■ The problem: Write out, word for word, only the data from its first line to the line containing "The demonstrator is".

■ Information provided:

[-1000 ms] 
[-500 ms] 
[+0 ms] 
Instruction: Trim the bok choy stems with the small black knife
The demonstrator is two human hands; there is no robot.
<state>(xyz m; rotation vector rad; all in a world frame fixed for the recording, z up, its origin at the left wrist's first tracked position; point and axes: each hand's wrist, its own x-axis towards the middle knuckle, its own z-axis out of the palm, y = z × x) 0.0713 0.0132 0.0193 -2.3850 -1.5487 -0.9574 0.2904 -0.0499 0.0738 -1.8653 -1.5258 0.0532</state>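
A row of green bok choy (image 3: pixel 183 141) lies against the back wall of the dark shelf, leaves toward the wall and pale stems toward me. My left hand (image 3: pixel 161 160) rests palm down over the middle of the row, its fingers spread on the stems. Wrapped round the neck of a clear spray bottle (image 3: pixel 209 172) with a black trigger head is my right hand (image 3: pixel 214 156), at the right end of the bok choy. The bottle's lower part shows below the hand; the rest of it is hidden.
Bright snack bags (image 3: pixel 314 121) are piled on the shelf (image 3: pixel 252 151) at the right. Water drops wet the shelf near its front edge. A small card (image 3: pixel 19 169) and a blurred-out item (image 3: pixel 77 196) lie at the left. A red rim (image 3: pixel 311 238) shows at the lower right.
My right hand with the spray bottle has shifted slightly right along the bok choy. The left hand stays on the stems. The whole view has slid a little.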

■ Written solution:
[-1000 ms] 
[-500 ms] 
[+0 ms] 
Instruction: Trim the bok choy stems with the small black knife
The demonstrator is two human hands; there is no robot.

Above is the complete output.